Como você sabe que um time é Grande, mas GRANDE, mesmo? Quando os torcedores de TODOS os outros times torcem contra ele, oras!

Do proprietário deste blog, Marcos Doniseti.

sábado, 28 de maio de 2011

Mauro Beting: Messi é mais que um gênio e Barcelona é mais que um clube!


Barcelona 3 x 1 Manchester United - por Mauro Beting!

Messi é mais que um gênio, Barcelona é mais que um clube agora tetracampeão europeu. O mosaico da torcida blaugrana “We Love Football” não é só um lema, é admiração recíproca. Eles amam o futebol espetacular desse time como a bola é apaixonada pela equipe de Iniesta, Xavi e Guardiola. Um time que há 185 jogos seguidos tem mais posse de bola que qualquer rival. Uma equipe que não tem adversário nos últimos 40 anos no futebol mundial.

O United até então invicto (como na final de Roma, em 2009) foi melhor nos primeiros 10 minutos – como há dois anos, marcando à frente. Depois, com o recuo natural, e pela posse absurda do Barça, as bolas voltaram aos seus lugares. O Barça de sempre, com Messi saindo mais da área, Pedro à esquerda, Villa na direita, e Mascherano marcando o isolado Chicharito (pelo desconforto muscular que deixou Puyol no banco). Rooney era o meia-atacante do 4-4-1-1 de Ferguson, travando Busquets. Valencia fechava para seguir Iniesta, Park corria atrás de Daniel Alves e, às vezes, à frente de Messi, Giggs cercava Xavi. Carrick deveria bloquear o argentino, dando um pé a Ferdinand e Vidic.

No papel, ótimo.
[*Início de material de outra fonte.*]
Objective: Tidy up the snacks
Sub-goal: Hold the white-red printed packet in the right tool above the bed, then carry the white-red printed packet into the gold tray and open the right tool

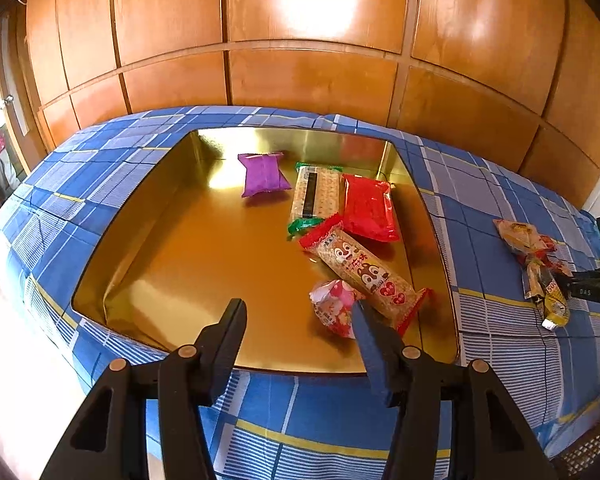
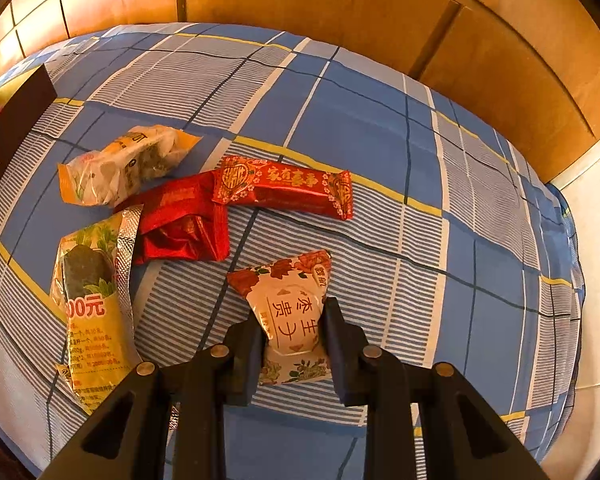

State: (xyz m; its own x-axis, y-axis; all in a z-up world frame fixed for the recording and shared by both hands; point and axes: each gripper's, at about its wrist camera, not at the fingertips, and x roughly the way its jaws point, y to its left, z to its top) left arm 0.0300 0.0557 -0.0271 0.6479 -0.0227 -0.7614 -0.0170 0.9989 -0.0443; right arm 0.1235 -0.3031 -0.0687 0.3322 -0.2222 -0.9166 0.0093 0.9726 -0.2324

Na prática, o Barça foi tecendo as conexões, estabelecendo seus intermináveis e intricados conduítes, e o gol era questão de Xavi (livre) achar Pedro (ainda mais livre) e abrir o placar, aos 26. Aos 33, belo (e irregular) gol de Rooney empatou um jogo que já era catalão. E ficaria ainda mais na segunda etapa.

Valdés não fez uma defesa difícil. Van der Sar, em sua despedida de brilhante carreira, fez três. Mas talvez pudesse fazer algo mais quando Messi, aos 8, recebeu livre, limpou à frente de Vidic, e desempatou. Doze gols em 12 jogos da Liga. Mais um golaço dos sete titulares da base barcelonista, responsável por 70% dos gols da equipe em 2010-11.

O terceiro, de Villa, aos 23, nasceu da enésima sucessão de dribles de Messi, e um golaço no ângulo do United. Para a festa merecida em que, até para erguer o troféu, o Barcelona passou a bola a um companheiro. O capitão Puyol deixou que Abidal, operado em março de um tumor no fígado, erguesse o terceiro título europeu deste século ao melhor time do mundo desde 2001 – sem discussão. Ao maior time da história barcelonista – idem.

E, insisto, como a bola insiste em se insinuar para Messi, a melhor equipe que vi desde 1972, quando era garoto, e passei a ver e amar futebol.

Não por acaso, um time com gente que se adora e é amada pela bola desde que jogavam de meninos, na cantera de La Masia, casa dos niños do Barcelona tetracampeão europeu.

Para o bem do futebol, depois de uma final onde o grande vencedor foi o próprio esporte, que venha o Santos de Neymar e Ganso, no Mundial do Japão.